Souvent certains propriétaires sont tentés de faire une alimentation mixte (croquettes + alimentation humide) afin de pallier les déficiences des boîtes, pâtées, et sachets. Mélanger Amikinos Référence Chat avec une nourriture humide pose plusieurs problèmes importants :

  1. Le ratio entre les protéines et les matières grasses de notre aliment Référence Chat est précis et il régule la sensation de faim. Faire une alimentation mixte va la plupart du temps dérégler ce ratio et donc la sensation de faim.
  2. Une alimentation mixte c’est détruire un équilibre nutritionnel. Quand bien même les aliments humides seraient complets et équilibrés, les mélanger ou alterner avec Amikinos Référence Chat ne donne pas une alimentation finale équilibrée et complète. 1+1 ne fait pas 1. Ça fait toujours 2.
  3. 50 % d’aliment complet et équilibré + 50 % d’aliment incomplet et très déséquilibré ne font pas 100 % d’aliment complet et équilibré. Cela fait toujours une moitié de ration complète et équilibrée et une autre moitié gravement déficiente

Enfin et surtout, si l’on s’attaque aux causes réelles des problèmes urinaires (le taux d’humidité n’étant pas la cause), rien ne justifie donc de donner une nourriture humide en plus d’Amikinos Référence.

Nourriture humide + Amikinos Référence = Carences ? Sensation de faim déréglée ?

Il est vraiment dommage de donner Amikinos Référence Chat qui s’approche au plus près de la composition nutritionnelle des proies naturelles, si dans le même temps, on détruit cet équilibre en mélangeant à un aliment humide qui est très largement déficient sur les apports nutritionnels vitaux. Sans parler de la qualité des ingrédients généralement utilisés en alimentation humide.

Conclusion sur la nourriture humide pour les chats :

  • La nourriture humide (boîtes, pâtées, sachets) ne se rapprochent pas idéalement de ce que mange un chat dans la nature.

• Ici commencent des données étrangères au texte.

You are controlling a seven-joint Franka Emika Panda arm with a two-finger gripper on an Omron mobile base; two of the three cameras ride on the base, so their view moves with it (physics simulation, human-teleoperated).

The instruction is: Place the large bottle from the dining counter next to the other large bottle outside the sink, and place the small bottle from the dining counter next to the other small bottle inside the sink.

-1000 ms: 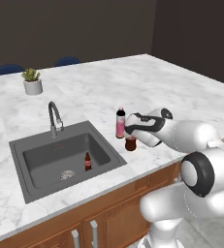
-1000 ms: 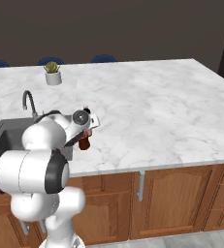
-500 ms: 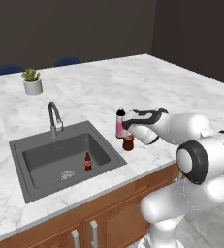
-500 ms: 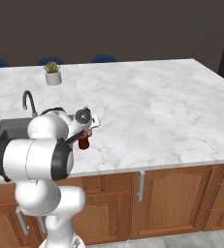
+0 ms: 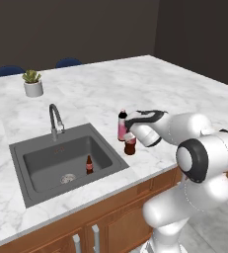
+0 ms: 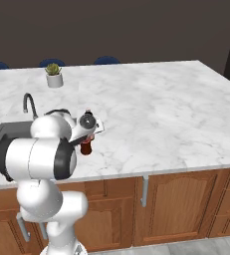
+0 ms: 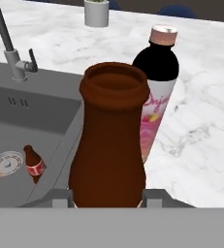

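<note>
My gripper is shut on the neck of the large bottle, a dark-brown glass bottle standing upright on the marble just right of the sink. In the hand view the brown neck sits between my fingertips. The other large bottle, pink-labelled with a dark cap, stands close behind it, apart by a small gap. A little dark bottle with a red label stands inside the sink by the drain. The small bottle from the dining counter is out of view.
A curved chrome tap rises behind the basin. A potted plant stands at the far left of the counter. The counter's front edge runs close to the held bottle. Blue chair backs show beyond the far edge.
The brown bottle in my grip has edged slightly left toward the pink-labelled bottle. My forearm and elbow have swung round behind it. The grip stays closed.
</note>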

Ils en sont très loin.
  • Le chat compense peut très bien la faible humidité d’une croquette quand cette dernière répond à ses besoins nutritionnels naturels.
  • La consommation d’eau n’est pas la cause nutritionnelle qui explique l’apparition ou pas des problèmes urinaires.
  • Une alimentation mixte ne permet pas de donner une ration complète et équilibrée.

L’utilisation actuelle de l’alimentation humide n’est pas la solution car elle ne fait au mieux que masquer des problèmes de fond :

  • La piètre assimilation de certains minéraux utilisés dans l’alimentation.
  • La quantité et la qualité des protéines insuffisantes alors que nécessaires à l’assimilation des minéraux.
  • L’excès de glucides qui peut influer sur la sensation de soif du chat et acidifier l’organisme.
  • L’utilisation récurrente d’antibiotiques et de vermifuges chimiques qui entrainent un dérèglement et un appauvrissement de la flore intestinale qui se traduit par une baisse des défenses immunitaires.

Nous, les propriétaires, avons le contrôle sur toutes ces causes.

Il faut juste, par conséquent, éviter une alimentation qui contiendrait :

  • Des minéraux sulfates (sulfate de zinc, sulfate de manganèse…etc.). Malheureusement ils ne sont pas toujours précisés.
  • Beaucoup de glucides
  • Des protéines en quantité insuffisante et ou de mauvaise qualité comme le gluten, les protéines de soja, de lentilles, de pois,… : toutes les protéines végétales, mais aussi les protéines animales de mauvaise qualité, ce qui, pour le consommateur, est hélas bien difficile (pour ne pas dire impossible) à détecter.